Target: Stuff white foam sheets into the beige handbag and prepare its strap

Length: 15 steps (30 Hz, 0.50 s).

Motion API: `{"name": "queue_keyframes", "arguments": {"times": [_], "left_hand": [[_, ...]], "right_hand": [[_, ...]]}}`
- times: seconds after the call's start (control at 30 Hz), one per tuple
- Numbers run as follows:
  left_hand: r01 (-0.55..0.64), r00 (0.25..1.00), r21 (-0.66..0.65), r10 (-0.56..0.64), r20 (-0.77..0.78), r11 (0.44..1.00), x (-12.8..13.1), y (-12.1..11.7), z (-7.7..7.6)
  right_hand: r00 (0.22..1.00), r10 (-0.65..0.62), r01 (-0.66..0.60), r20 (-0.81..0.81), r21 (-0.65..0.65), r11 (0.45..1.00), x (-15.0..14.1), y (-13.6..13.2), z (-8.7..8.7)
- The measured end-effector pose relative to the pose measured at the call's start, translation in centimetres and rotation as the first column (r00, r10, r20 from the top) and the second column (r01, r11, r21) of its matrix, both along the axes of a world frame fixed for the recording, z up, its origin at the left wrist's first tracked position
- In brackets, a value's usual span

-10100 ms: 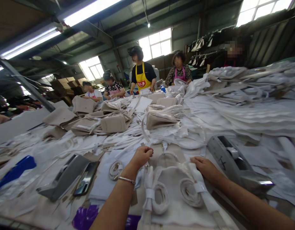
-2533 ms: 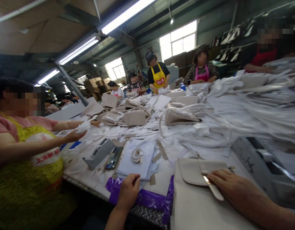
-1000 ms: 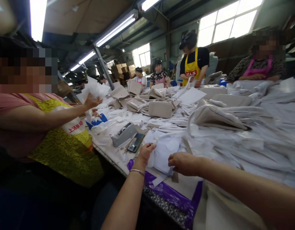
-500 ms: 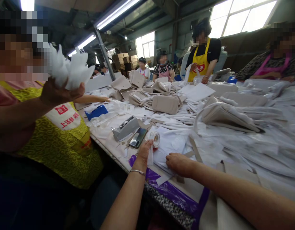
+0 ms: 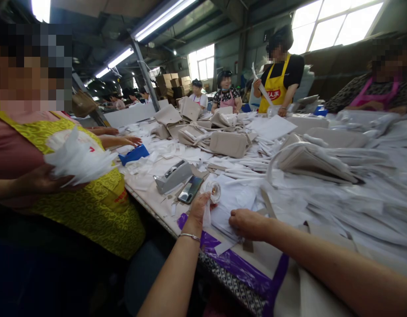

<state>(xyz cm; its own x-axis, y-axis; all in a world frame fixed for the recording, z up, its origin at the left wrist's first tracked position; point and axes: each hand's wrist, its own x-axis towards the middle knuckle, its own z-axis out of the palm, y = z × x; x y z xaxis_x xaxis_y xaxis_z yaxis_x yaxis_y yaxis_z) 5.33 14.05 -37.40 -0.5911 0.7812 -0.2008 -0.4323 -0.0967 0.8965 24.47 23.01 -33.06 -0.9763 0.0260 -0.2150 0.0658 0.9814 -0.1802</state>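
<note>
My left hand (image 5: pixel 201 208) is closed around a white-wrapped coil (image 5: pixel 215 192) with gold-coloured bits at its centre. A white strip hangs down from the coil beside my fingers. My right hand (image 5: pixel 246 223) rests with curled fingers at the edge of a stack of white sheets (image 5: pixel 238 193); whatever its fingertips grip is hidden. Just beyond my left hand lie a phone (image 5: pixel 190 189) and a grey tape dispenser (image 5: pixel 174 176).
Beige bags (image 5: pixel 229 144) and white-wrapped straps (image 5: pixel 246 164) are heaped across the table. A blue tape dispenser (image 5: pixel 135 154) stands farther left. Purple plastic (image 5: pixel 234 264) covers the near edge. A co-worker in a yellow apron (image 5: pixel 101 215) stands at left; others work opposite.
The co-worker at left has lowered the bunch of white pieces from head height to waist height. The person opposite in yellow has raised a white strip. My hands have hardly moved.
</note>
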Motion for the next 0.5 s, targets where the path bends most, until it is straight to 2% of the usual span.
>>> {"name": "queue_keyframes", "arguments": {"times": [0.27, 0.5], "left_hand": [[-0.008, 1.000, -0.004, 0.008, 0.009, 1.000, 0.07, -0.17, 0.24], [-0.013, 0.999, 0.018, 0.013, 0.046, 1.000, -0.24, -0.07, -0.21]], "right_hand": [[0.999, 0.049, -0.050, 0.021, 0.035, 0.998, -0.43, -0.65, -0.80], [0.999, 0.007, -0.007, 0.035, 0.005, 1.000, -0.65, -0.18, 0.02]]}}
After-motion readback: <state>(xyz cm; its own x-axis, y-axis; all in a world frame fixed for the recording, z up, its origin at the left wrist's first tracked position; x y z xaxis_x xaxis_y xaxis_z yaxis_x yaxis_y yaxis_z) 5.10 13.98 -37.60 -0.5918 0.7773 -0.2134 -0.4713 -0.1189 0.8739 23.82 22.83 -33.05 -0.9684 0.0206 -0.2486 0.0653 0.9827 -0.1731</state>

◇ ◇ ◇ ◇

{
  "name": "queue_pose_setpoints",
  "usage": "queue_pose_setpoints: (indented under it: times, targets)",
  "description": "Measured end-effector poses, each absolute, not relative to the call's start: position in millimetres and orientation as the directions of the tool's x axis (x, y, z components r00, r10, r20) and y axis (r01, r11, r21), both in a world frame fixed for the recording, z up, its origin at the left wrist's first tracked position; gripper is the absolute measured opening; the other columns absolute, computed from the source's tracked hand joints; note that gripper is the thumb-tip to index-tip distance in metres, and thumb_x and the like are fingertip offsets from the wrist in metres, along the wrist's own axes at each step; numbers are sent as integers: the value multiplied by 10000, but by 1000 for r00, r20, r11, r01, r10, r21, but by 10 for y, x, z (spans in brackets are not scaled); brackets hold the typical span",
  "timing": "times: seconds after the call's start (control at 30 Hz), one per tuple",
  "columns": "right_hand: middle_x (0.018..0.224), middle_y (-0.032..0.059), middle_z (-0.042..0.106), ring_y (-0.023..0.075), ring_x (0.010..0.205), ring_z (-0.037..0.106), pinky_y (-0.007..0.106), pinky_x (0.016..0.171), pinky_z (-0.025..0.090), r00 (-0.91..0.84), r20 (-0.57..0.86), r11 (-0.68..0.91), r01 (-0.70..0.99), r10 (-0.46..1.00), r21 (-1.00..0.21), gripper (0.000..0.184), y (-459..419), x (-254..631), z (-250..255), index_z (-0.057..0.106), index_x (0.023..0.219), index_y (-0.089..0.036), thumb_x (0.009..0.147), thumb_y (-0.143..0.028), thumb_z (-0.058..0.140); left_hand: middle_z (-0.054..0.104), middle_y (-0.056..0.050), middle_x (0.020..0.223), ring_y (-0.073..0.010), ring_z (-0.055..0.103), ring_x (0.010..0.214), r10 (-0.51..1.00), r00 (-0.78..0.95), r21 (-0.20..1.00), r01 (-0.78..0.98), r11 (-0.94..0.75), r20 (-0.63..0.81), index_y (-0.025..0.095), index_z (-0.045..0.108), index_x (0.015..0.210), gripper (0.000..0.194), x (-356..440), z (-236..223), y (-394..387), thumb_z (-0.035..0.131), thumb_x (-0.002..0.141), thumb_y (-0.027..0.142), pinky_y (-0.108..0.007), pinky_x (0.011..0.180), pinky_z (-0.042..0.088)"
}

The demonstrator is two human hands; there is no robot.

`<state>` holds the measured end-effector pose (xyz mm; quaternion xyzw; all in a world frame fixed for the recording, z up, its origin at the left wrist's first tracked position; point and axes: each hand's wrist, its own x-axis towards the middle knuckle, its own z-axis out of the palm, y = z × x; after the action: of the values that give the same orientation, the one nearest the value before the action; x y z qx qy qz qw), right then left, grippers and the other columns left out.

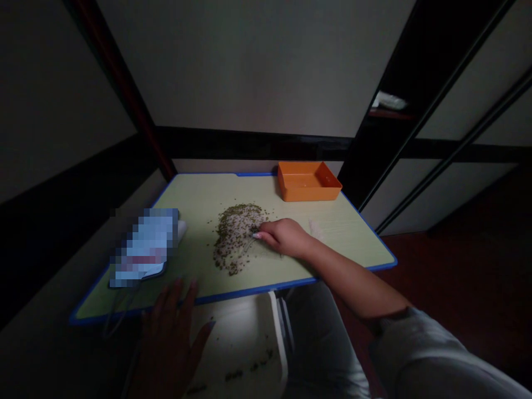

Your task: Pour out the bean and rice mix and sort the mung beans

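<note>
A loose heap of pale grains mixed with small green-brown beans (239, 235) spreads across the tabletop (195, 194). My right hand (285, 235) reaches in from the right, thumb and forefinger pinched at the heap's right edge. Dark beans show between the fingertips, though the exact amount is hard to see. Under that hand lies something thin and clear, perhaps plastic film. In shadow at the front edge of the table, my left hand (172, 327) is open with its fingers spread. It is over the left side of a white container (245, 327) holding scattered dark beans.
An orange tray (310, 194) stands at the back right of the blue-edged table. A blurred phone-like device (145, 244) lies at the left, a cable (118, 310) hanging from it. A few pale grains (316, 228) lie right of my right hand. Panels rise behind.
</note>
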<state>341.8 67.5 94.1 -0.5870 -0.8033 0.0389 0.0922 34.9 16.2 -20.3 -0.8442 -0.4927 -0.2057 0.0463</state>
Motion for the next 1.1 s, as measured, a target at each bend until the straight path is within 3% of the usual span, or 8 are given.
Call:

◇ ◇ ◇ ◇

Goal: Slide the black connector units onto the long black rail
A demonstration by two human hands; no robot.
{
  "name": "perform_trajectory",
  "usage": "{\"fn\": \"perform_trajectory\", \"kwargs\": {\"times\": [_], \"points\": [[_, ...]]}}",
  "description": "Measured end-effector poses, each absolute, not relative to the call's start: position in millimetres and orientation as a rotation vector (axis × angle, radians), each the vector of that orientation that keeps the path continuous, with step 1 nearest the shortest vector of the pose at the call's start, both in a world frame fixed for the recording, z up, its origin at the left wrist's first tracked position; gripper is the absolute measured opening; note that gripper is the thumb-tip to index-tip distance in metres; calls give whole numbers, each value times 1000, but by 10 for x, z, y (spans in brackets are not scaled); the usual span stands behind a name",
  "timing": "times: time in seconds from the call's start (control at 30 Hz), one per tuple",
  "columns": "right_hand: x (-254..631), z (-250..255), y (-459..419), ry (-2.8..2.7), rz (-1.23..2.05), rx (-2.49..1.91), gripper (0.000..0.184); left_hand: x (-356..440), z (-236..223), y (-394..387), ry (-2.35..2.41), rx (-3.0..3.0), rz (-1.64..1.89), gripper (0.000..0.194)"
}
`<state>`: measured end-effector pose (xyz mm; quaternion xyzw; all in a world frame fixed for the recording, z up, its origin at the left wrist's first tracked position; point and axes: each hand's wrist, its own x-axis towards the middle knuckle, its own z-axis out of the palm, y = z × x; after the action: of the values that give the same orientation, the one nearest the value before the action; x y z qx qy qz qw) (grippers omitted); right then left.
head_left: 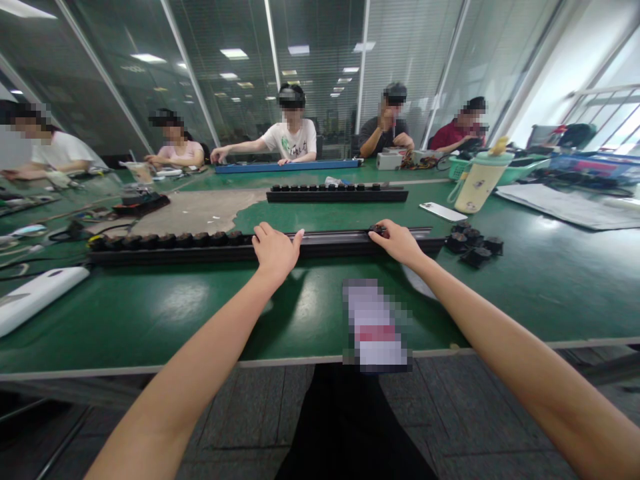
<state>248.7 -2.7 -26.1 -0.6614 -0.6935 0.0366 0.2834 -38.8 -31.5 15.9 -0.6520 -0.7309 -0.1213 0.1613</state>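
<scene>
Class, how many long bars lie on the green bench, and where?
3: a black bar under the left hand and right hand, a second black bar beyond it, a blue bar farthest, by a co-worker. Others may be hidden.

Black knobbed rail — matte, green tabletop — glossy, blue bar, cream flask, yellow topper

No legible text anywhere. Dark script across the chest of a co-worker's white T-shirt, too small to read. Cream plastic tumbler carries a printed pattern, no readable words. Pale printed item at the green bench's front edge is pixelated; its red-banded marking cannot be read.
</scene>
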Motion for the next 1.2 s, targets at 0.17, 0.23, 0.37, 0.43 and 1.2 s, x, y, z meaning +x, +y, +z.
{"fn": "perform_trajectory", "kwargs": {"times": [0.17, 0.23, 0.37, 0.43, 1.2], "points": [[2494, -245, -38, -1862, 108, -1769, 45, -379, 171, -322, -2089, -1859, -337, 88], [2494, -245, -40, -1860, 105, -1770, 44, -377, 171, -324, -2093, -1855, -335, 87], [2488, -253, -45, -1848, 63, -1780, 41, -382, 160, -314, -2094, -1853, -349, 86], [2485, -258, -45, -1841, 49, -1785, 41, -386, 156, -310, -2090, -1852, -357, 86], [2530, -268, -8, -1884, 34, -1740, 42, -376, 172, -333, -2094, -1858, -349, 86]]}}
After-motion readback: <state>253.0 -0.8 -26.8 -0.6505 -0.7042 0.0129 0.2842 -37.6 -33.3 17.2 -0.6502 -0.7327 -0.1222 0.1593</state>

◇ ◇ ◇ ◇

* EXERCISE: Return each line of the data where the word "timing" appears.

* THE COMPLETED TASK:
  "timing": "times: seconds after the call's start (control at 30 Hz), one per tuple",
  "timing": "times: time in seconds from the call's start (control at 30 Hz), one per tuple",

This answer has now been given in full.